Tags: Hindraf, Pongal, Tamils
Please take a moment to remember Udayakumar, his mates in Kamunting, Waytha in UK and their families on this festive day.
A short introduction to Pongal (below) is forwarded by Motes John, who also forwarded to me the lovely card.
Tamils refer to Pongal as “Tamizhar Thirunal” (meaning “the festival of Tamils”). The saying “Thai Pirandhal Vazhi Pirakkum” meaning “the birth of the month of Thai will pave the way for new opportunities” often is quoted regarding the Pongal festival.
Usually, the festival takes place January 12 — 15 (on the Gregorian calendar). The festival is celebrated four days from the last day of the Tamil month Maargazhi (December — January) to the third day of Thai (January — February).
The first day, Bhogi, is celebrated by throwing away and destroying old clothes and materials, by setting them on fire, marking the end of the old Thai and the emergence of the new Thai.
The second day, Pongal, is the main day, falling on the first day of the Tamil month Thai (January 14 — 15).
Also known as Sarkarai Pongal or Veetu Pongal, it is celebrated by boiling rice with fresh milk and jaggery in new pots, which are later topped with brown sugar, cashew nuts and raisins early in the morning and allowing it to boil over the vessel.
This tradition gives Pongal its name.
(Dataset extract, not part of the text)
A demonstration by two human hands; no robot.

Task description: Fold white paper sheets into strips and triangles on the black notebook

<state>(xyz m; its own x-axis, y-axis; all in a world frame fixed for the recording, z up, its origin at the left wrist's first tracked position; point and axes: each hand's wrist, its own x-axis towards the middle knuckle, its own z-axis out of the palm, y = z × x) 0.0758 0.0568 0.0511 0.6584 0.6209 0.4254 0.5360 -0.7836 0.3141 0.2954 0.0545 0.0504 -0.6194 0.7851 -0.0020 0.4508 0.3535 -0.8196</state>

The moment the rice boils over and bubbles out of the vessel, the tradition is to shout of “Ponggalo Ponggal!” and blowing the sangu (a conch), a custom practiced during the festival to announce it was going to be a year blessed with good tidings.
For Tamils, it is considered a good sign to watch it boil over, since it means that good luck and prosperity is forthcoming. Then New boiled rice is offered to the Nature during sunrise, a gesture which symbolises thanks to the sun and nature for providing prosperity.
The third day, Maattu Pongal, is for offering thanks to cattle, as they help farmer in different ways for agriculture.
During the final day, Kaanum Pongal (the word kaanum means “to view”) people visit beaches and theme parks.
They also chew sugar cane and decorate their houses with kolam. This day is a day to thank relatives and friends for their support in the harvest.
Although it started as a farmer’s festival, today it has become a national festival for all Tamils irrespective of their origins, caste or even religion.